Stored data:
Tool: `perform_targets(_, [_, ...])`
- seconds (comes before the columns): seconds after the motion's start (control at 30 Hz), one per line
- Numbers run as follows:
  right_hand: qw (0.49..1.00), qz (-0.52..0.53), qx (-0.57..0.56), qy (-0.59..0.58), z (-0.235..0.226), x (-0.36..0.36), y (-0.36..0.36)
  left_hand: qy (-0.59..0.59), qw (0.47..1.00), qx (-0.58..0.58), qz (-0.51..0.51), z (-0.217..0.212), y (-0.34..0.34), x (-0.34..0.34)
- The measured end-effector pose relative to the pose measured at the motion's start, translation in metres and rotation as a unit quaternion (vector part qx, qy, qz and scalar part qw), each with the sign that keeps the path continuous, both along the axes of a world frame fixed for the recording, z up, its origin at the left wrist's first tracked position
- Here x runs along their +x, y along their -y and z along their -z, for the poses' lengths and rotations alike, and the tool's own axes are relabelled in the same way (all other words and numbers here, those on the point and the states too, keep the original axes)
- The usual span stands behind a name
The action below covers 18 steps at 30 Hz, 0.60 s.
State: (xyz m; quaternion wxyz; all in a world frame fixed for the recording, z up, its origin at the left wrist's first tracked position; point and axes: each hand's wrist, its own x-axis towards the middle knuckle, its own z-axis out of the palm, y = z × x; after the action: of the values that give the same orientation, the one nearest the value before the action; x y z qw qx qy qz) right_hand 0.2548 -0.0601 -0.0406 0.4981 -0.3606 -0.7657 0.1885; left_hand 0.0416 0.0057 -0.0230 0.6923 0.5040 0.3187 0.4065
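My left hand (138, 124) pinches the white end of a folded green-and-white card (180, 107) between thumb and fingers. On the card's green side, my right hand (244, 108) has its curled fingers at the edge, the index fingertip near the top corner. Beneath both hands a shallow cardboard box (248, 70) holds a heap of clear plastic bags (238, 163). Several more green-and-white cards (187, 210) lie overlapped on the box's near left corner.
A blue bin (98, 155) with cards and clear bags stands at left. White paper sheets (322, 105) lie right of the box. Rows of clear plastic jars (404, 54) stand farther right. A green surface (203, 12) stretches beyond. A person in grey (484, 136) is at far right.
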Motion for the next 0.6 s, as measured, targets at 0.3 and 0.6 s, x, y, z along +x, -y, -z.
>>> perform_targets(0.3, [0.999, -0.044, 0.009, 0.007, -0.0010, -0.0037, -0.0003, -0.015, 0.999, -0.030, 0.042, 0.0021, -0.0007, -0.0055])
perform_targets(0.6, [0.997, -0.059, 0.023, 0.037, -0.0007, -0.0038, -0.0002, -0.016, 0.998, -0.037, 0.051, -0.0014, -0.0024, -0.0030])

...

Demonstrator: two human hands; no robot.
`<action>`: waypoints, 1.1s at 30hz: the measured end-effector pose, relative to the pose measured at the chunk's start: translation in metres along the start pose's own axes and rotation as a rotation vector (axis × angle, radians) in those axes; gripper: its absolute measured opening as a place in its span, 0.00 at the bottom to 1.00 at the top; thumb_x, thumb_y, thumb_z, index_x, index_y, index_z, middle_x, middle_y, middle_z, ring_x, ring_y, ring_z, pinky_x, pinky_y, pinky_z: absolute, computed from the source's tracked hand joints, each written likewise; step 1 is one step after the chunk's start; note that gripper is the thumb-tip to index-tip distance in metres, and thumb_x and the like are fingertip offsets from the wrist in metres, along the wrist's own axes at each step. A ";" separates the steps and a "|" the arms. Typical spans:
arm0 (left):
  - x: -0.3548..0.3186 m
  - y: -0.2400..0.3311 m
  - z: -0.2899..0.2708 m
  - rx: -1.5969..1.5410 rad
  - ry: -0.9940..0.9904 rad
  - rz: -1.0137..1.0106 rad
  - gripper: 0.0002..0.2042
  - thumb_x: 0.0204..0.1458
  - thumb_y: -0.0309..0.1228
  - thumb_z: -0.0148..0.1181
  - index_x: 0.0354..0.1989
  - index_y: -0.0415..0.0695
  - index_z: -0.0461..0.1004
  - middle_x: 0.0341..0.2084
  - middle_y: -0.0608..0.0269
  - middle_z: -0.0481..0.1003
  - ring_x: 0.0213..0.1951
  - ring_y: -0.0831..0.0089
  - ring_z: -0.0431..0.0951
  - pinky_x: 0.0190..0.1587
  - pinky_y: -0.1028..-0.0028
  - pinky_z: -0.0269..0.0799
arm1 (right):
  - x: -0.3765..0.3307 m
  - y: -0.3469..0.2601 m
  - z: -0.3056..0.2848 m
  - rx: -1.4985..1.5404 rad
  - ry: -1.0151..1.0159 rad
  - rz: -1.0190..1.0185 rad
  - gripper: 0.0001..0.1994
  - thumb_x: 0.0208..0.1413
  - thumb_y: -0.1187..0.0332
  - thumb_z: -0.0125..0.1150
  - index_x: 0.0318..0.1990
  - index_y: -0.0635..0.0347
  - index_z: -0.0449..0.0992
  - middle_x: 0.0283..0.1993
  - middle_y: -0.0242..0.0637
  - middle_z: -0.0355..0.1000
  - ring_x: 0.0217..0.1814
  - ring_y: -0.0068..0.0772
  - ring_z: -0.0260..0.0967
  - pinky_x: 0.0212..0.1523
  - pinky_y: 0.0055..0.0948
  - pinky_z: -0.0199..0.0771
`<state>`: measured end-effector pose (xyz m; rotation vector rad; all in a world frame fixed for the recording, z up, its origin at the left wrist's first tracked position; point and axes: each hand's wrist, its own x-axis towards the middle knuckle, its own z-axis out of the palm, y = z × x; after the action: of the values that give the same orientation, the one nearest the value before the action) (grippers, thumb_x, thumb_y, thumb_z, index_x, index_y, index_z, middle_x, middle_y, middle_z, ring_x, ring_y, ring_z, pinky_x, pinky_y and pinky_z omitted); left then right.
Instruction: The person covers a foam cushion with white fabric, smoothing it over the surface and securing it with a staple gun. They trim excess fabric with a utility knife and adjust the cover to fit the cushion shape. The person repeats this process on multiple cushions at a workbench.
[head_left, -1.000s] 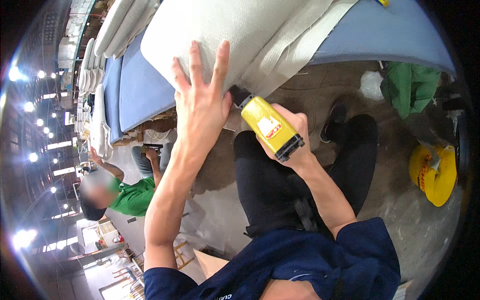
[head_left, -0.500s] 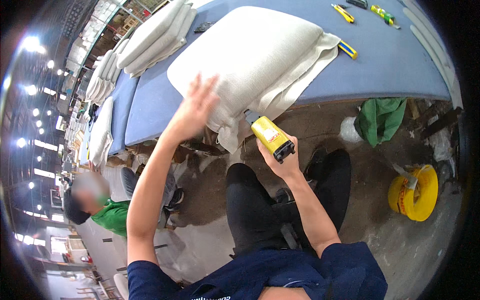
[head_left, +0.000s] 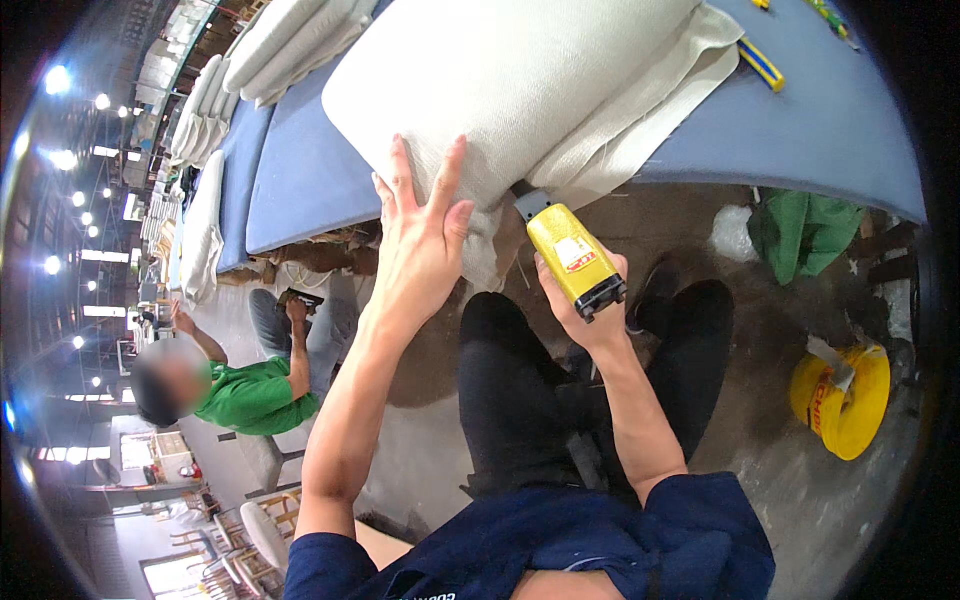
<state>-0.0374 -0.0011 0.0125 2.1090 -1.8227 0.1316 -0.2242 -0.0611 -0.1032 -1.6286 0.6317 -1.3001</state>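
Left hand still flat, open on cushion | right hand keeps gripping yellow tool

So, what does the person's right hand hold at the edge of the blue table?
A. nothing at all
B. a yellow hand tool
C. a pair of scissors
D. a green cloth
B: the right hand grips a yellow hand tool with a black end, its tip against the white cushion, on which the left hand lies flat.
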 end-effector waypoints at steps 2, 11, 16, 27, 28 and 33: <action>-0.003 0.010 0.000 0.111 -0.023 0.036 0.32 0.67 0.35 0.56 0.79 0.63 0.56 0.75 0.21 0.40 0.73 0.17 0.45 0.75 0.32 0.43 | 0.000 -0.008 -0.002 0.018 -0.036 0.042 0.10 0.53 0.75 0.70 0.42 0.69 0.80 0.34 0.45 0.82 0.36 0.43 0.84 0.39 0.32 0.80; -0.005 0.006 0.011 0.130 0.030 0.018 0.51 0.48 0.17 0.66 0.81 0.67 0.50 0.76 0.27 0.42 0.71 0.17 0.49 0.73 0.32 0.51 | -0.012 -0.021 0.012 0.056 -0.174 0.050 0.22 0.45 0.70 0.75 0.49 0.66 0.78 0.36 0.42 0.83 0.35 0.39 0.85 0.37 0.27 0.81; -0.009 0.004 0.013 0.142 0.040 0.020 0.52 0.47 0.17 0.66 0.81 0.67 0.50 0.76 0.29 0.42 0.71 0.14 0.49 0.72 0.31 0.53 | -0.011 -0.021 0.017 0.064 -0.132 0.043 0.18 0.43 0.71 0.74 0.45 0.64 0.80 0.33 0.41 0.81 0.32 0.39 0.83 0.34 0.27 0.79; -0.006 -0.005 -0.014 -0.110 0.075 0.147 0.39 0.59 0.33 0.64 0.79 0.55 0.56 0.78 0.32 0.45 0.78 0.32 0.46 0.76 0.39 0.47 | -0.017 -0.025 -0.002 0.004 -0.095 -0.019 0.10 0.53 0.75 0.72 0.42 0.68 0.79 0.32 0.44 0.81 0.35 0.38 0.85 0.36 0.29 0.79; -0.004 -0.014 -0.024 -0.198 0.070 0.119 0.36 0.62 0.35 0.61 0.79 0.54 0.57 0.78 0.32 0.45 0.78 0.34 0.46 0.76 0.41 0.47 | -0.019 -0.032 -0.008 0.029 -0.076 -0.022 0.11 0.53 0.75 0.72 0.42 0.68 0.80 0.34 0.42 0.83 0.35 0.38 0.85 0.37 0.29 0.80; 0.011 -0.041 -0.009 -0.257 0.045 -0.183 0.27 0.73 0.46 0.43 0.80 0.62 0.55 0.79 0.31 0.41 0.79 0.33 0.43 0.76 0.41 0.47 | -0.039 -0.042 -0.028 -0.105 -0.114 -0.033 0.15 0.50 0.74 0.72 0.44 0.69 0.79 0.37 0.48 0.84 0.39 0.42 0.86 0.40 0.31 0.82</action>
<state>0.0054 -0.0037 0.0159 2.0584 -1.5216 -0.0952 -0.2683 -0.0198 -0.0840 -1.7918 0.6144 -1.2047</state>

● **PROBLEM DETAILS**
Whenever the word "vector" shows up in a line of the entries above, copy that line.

● **FINAL ANSWER**
- The measured end-effector pose relative to the pose measured at the motion's start, translation in metres and rotation as a unit quaternion (vector part qx, qy, qz and scalar part qw), each with the sign that keeps the path continuous, both along the axes of a world frame fixed for the recording, z up, its origin at the left wrist's first tracked position
`<action>`: waypoints, 1.1s at 30hz: the measured end-effector pose, relative to the pose measured at the chunk's start: translation in metres along the start pose's own axes and rotation as a rotation vector (axis × angle, radians) in those axes; gripper: its absolute measured opening as a place in its span, 0.00 at the bottom to 1.00 at the top; thumb_x, thumb_y, thumb_z, index_x, index_y, index_z, middle_x, middle_y, middle_z, ring_x, ring_y, ring_z, pinky_x, pinky_y, pinky_z: absolute, computed from the source's tracked hand joints, each written likewise; step 1 is one step after the chunk's start; note that gripper is the thumb-tip to index-tip distance in metres, and thumb_x and the like are fingertip offsets from the wrist in metres, along the wrist's own axes at each step. A ";" separates the steps and a "|" the arms. Typical spans:
`<state>`: measured end-effector pose (xyz m; rotation vector rad; all in a world frame fixed for the recording, z up, its origin at the left wrist's first tracked position; point and axes: each hand's wrist, its own x-axis towards the middle knuckle, its own z-axis out of the palm, y = z × x; after the action: of the values that give the same orientation, the one nearest the value before the action) (grippers, thumb_x, thumb_y, thumb_z, index_x, index_y, index_z, middle_x, middle_y, middle_z, ring_x, ring_y, ring_z, pinky_x, pinky_y and pinky_z omitted); left then right.

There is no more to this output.